California employers can relate to this feeling of uncertainty, given a recent trend of California appellate decisions that have upended established legal “answers” regarding certain employment law issues. Following last year’s decision by the California Supreme Court in Dynamex to adopt a new “ABC test” to determine employment status under the Wage Order, and the Court of Appeal’s decision in AMN Healthcare that cast doubt 33 on years of established authority regarding non-solicitation of employee provisions, the Court of Appeal in Ward v. Tilly’s, Inc. recently adopted a new standard for reporting time pay. Because disputes over reporting time pay may lead to putative class action claims, this decision is particularly important for California employers.
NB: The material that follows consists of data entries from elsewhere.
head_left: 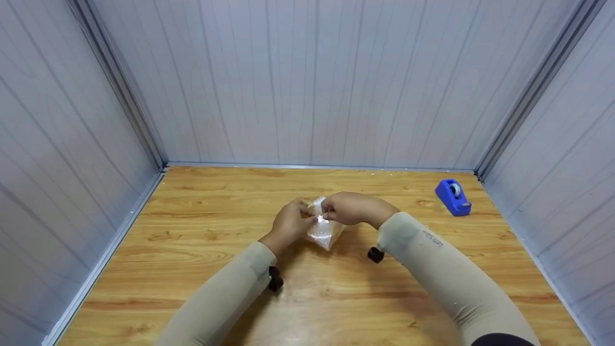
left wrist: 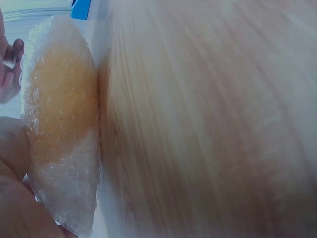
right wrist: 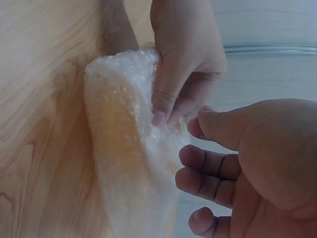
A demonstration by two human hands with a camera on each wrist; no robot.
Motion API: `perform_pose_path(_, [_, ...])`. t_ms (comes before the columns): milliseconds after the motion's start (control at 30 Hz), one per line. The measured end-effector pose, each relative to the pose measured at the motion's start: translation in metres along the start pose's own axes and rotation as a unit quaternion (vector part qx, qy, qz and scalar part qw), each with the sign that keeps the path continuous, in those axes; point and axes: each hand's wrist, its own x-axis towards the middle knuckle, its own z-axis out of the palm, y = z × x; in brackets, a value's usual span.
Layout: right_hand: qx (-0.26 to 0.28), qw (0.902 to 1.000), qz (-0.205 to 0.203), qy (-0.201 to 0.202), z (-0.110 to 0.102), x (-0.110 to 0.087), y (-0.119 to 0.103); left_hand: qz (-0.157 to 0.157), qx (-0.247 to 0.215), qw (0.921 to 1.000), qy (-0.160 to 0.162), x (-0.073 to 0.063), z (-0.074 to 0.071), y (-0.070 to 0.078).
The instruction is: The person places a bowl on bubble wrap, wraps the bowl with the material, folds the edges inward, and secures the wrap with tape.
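Note:
A packet of clear bubble wrap (head_left: 326, 235) is held at the middle of the wooden table. A yellow-orange thing (left wrist: 64, 99) shows through its layers; its kind is hidden. From the left side my left hand (head_left: 289, 221) grips the wrap, thumb on the near face at a folded edge (right wrist: 158, 134). On the other side, my right hand (head_left: 353, 209) has its fingers bent at the wrap's upper edge. In the right wrist view the right thumb and a fingertip (right wrist: 200, 130) come together beside the wrap, the other fingers loosely curled. Whether they pinch anything is unclear.
A blue tape dispenser (head_left: 453, 197) with a roll in it stands at the right rear of the table (head_left: 206, 202). Pale panel walls (head_left: 298, 86) enclose the back and both sides. Small dark devices (head_left: 375, 254) hang under both wrists.

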Motion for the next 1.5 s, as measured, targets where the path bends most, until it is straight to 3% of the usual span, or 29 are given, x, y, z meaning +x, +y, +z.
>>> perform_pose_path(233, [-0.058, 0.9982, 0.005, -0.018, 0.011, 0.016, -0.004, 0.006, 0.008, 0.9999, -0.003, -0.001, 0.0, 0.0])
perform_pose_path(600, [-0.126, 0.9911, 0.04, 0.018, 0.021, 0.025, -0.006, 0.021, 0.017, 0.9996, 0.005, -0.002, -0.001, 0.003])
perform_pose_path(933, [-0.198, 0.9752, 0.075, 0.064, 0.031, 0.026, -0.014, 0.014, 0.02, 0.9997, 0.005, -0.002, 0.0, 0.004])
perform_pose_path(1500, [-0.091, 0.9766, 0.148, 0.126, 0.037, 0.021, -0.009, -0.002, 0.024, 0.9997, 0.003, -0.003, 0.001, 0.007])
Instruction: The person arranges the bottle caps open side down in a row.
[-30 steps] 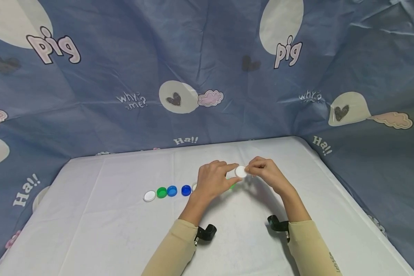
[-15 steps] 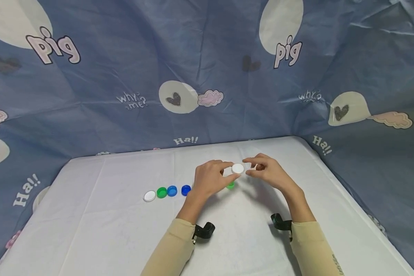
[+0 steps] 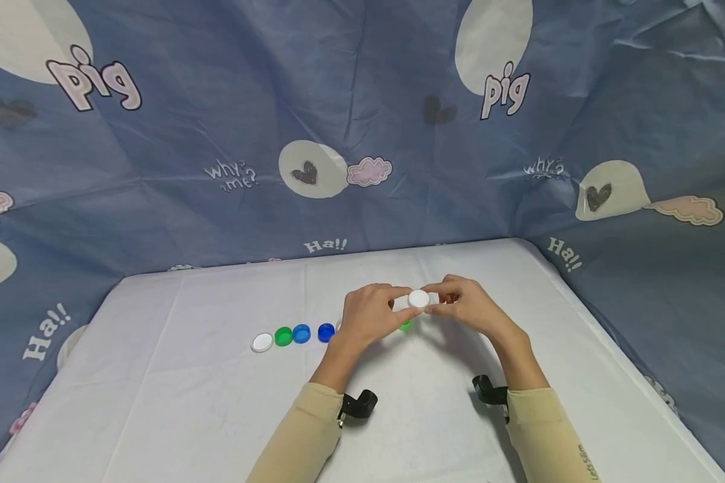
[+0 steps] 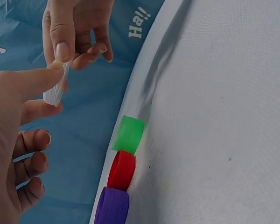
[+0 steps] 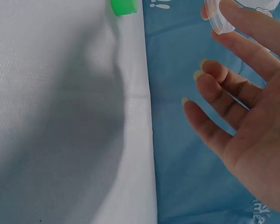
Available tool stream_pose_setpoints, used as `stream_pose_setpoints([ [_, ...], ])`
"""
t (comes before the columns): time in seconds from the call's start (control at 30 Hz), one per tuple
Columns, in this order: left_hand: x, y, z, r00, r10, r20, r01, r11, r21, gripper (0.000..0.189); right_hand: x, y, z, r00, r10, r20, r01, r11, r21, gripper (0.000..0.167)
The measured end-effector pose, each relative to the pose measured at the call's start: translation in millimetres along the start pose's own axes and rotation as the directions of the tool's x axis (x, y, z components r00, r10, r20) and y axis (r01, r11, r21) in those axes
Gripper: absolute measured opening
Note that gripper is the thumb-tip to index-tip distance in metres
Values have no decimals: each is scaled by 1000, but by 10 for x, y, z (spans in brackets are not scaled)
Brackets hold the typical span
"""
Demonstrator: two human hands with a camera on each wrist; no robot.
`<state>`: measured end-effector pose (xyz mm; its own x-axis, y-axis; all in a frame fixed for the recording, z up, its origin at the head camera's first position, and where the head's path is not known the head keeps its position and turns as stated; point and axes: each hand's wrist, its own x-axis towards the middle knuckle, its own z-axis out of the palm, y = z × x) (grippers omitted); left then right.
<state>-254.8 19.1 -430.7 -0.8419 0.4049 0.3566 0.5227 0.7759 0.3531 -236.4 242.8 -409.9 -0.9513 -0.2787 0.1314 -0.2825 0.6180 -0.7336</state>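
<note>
A round white, partly see-through cap (image 3: 419, 298) is held above the table between my two hands. My left hand (image 3: 365, 314) pinches it from the left with thumb and index finger; the left wrist view shows the cap (image 4: 56, 88) edge-on. From the right, the thumb and index finger of my right hand (image 3: 474, 308) grip the same cap (image 5: 219, 18). The right hand's other fingers are loosely bent. Just below the cap, a light green cap (image 3: 405, 325) stands on the table. A red cap (image 4: 122, 170) and a purple cap (image 4: 112, 205) follow it in the left wrist view.
Left of my hands, a white cap (image 3: 262, 343), a green cap (image 3: 283, 336), a light blue cap (image 3: 301, 333) and a dark blue cap (image 3: 325, 332) lie in a row on the white-covered table (image 3: 205, 402). A printed blue curtain (image 3: 399, 215) hangs behind.
Half a second ago the right fingers were spread apart beside the cap; now they grip it again. The left hand keeps its pinch and has shifted only slightly. The caps on the table stay put.
</note>
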Motion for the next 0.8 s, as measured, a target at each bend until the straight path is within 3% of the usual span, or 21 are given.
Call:
stream_pose_setpoints([
  [0.2, 15, 10, 25, 1000, -4, -2, 4, 1000, 8, 43, 19, 29, 13, 1000, 16, 4, -16, 999, -39, 37],
  [0.43, 32, 31, 110, 1000, 19, 16, -20, 999, 38, 33, 26, 79, 47, 995, 102, 24, -99, 991, -96, 39],
  [0.8, 53, 72, 237, 987, -90, 132, 79, 993, 84, 44, 38, 175, 120, 981, 184, 67, -176, 977, -119, 40],
])
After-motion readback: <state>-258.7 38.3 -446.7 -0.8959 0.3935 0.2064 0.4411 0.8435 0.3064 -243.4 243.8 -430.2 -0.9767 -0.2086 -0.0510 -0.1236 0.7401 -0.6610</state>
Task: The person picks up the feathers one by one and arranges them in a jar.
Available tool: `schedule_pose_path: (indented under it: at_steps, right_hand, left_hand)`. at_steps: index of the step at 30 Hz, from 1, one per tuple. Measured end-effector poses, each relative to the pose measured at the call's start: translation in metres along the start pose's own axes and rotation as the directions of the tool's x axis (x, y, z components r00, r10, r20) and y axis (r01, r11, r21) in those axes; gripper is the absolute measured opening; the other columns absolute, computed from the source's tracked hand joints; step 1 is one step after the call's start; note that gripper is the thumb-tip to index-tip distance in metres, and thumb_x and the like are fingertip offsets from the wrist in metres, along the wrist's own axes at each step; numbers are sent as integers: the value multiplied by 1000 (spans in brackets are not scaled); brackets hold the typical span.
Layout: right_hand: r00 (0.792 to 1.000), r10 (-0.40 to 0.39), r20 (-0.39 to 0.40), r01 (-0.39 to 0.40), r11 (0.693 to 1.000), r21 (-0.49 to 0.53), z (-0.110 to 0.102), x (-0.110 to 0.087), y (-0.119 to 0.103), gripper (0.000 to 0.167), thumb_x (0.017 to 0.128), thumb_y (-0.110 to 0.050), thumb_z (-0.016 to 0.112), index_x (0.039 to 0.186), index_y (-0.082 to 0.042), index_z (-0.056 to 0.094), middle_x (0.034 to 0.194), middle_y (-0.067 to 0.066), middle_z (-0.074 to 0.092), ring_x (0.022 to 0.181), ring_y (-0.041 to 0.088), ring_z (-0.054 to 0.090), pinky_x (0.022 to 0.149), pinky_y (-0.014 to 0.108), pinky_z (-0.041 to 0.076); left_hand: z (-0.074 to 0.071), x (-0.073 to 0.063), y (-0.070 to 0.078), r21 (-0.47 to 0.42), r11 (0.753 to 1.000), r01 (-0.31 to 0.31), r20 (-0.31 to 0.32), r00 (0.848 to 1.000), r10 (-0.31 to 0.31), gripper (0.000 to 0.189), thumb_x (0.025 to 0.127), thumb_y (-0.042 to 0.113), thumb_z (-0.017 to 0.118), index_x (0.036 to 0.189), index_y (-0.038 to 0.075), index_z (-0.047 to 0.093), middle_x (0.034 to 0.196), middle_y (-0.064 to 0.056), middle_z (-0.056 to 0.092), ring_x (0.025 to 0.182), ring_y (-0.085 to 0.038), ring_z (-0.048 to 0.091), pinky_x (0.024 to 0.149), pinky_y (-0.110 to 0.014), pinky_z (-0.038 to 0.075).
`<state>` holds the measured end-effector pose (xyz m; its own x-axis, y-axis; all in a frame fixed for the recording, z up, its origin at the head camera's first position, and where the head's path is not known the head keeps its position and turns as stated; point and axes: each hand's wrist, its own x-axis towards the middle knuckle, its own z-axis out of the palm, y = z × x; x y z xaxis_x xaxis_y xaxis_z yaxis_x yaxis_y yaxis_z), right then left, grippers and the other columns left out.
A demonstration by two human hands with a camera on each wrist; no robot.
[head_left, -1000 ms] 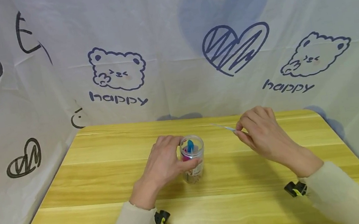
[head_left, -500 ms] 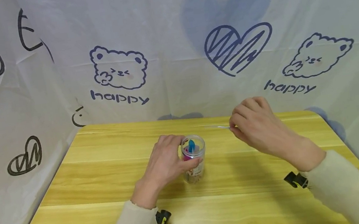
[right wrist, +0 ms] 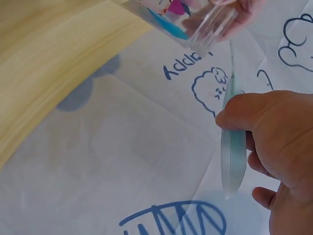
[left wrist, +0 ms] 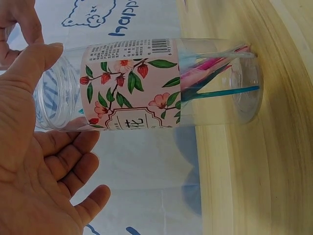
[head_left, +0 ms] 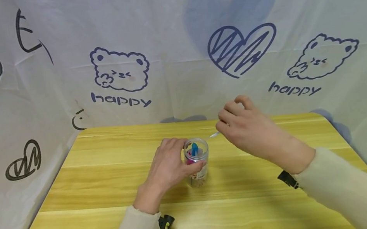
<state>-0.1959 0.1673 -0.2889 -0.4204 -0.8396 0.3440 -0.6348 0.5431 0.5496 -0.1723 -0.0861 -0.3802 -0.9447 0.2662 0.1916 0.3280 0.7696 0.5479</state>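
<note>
My left hand [head_left: 164, 166] grips a clear jar [head_left: 199, 175] near its rim, with the jar standing upright on the wooden table. A pink flowered label [left wrist: 129, 93] wraps the jar. Inside it stand several slim sticks, among them a blue one [head_left: 194, 149] with a broad top and a magenta one [left wrist: 203, 71]. To the right of the jar, above the table, my right hand [head_left: 253, 136] pinches a pale green translucent stick [right wrist: 233, 161] between thumb and fingers. One end of that stick is wide and flat, the other thin and pointing toward the jar side.
The light wooden table [head_left: 114, 226] ends at a white cloth backdrop [head_left: 180, 91] with bear and heart drawings. Another cloth wall [head_left: 3, 210] stands along the left side, and one more on the right.
My right hand has moved left toward the jar with the pale stick, whose thin end has come near the rim. My left hand and the jar have stayed in place.
</note>
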Motion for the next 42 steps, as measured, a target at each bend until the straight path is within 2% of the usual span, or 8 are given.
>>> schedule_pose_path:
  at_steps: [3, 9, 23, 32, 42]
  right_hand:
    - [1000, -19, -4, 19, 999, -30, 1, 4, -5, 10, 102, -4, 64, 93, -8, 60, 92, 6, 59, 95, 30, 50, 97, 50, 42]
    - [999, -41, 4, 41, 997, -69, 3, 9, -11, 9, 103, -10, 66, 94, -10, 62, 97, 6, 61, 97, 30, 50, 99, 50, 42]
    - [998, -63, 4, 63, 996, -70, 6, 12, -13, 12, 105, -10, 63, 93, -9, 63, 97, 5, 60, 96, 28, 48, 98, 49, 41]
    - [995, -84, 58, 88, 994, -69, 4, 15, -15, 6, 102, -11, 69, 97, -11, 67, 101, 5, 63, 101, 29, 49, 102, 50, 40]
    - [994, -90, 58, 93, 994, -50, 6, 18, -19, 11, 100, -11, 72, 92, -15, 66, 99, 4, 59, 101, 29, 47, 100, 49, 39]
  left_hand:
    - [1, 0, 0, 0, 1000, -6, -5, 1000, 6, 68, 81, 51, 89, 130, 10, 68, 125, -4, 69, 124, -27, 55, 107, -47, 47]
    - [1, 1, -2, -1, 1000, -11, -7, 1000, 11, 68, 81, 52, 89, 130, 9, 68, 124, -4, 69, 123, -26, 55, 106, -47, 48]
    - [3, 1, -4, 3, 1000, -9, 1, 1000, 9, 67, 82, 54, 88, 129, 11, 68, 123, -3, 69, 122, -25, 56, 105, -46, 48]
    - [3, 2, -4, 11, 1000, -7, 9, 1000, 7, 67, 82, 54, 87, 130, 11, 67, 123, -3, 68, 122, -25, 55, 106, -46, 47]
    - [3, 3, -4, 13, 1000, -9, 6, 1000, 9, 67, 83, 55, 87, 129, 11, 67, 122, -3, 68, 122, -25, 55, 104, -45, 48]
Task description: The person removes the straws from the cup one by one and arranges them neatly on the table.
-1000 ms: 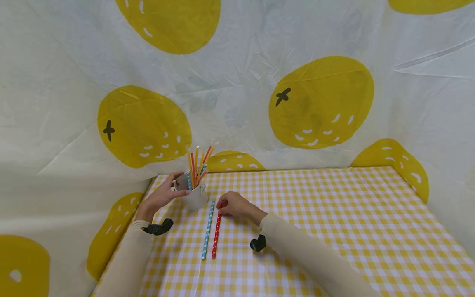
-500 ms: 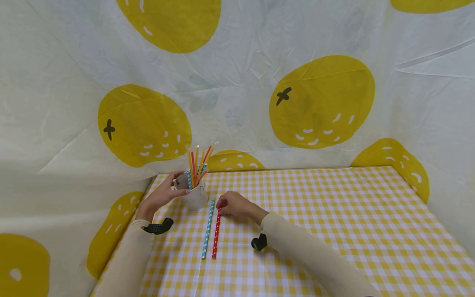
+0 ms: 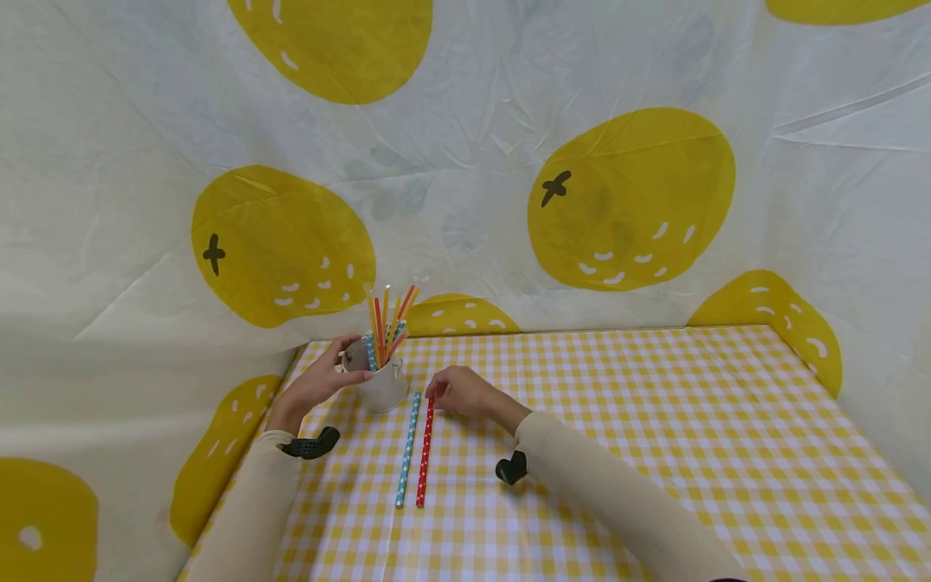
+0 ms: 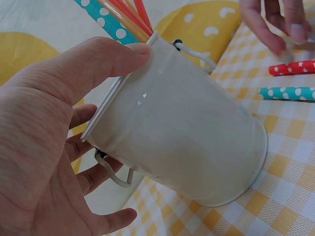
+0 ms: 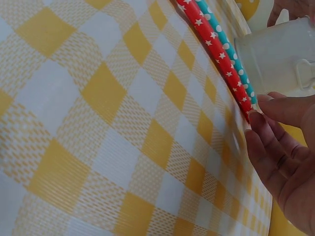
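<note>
A white metal bucket [image 3: 383, 389] stands on the table with several straws [image 3: 380, 323] leaning in it. My left hand [image 3: 320, 386] holds the bucket near its rim; the left wrist view shows the thumb across the rim and the other fingers at the far side. Right of the bucket lie two paper straws, roughly parallel: a teal one with white dots [image 3: 408, 453] and a red one with white stars [image 5: 216, 54]. At the far end of the red straw is my right hand [image 3: 465, 392], its loosely bent fingertips [image 4: 278, 45] just off the straw.
A yellow-and-white checked cloth [image 3: 618, 420] covers the table. Behind and to the left hangs a pale curtain [image 3: 451, 218] printed with yellow fruit. Small wire handle loops [image 4: 114, 172] stick out from the bucket's sides.
My right hand has moved slightly up and away from the red straw's end, uncovering more of it. The left hand and the bucket stay in place.
</note>
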Demonstrator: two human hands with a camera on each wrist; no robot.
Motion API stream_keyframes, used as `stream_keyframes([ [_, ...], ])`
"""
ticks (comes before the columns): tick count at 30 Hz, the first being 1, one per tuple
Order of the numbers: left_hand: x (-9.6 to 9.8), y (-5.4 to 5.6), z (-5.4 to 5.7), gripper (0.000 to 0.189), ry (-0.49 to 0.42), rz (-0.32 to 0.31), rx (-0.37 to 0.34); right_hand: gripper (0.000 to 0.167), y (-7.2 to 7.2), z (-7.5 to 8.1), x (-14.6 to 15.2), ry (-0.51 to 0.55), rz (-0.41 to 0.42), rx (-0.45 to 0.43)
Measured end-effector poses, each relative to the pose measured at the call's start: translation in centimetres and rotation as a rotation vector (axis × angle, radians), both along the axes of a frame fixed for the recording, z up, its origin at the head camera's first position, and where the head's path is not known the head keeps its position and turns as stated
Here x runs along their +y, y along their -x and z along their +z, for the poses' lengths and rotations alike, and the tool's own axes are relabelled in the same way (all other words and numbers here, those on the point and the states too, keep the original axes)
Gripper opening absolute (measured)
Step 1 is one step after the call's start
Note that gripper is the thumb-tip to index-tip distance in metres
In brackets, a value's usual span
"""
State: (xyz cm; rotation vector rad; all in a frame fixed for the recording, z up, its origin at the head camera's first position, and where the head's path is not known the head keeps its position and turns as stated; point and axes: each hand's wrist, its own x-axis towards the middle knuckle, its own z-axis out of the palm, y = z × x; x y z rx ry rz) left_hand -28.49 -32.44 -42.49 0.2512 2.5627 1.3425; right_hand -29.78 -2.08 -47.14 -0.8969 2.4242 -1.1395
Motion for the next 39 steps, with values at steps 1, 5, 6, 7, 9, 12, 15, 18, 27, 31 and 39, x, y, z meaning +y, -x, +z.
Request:
stream_keyframes([
  [1,0.0,0.0,0.0,0.089,-0.002,0.002,-0.002,0.017,0.1,0.1,0.0,0.007,-0.007,0.004],
  [5,0.1,0.1,0.0,0.09,-0.005,0.007,-0.007,0.016,0.5,0.3,-0.2,0.045,-0.029,0.035],
  [6,0.1,0.1,0.0,0.09,-0.007,0.008,-0.008,0.016,0.5,0.4,-0.2,0.056,-0.035,0.041],
  [7,0.1,0.1,-0.1,0.09,-0.01,0.009,-0.01,0.016,0.6,0.4,-0.3,0.071,-0.04,0.041],
  [9,0.1,0.0,-0.1,0.091,-0.015,0.008,-0.009,0.016,0.6,0.6,-0.4,0.094,-0.051,0.047],
  [12,0.0,0.0,-0.2,0.091,-0.019,0.006,-0.005,0.017,0.7,1.0,-0.6,0.121,-0.071,0.045],
  [15,0.0,0.0,-0.2,0.091,-0.017,0.001,0.005,0.016,0.7,1.6,-0.7,0.155,-0.097,0.046],
  [18,0.0,0.0,-0.2,0.09,-0.014,0.002,0.008,0.014,0.7,2.2,-0.8,0.201,-0.127,0.053],
  [27,0.1,0.2,-0.3,0.088,-0.011,0.001,0.004,0.019,1.1,3.3,-1.6,0.297,-0.201,0.058],
  [31,0.3,0.0,0.1,0.087,-0.015,-0.007,0.006,0.023,1.2,3.8,-1.9,0.329,-0.231,0.062],
  [39,-0.1,0.2,-0.5,0.088,-0.019,-0.001,0.008,0.027,1.2,4.4,-2.4,0.379,-0.28,0.052],
])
California is one of a few states requiring employers to pay a certain minimum amount to nonexempt employees as “reporting time” (also referred to as “show-up pay”) if the employee reports to work but does not actually work the expected number of hours. Specifically, each of California’s Industrial Welfare Commission wage orders requires employers to pay employees “reporting time pay” for each workday “an employee is required to report for work and does report, but is not put to work or is furnished less than half said employee’s usual or scheduled day’s work.”

In Ward v. Tilly’s, a divided Court of Appeal has expanded the “reporting time” obligation to situations where employees are required to contact their employer two hours before on-call shifts—even though they never actually physically report to work.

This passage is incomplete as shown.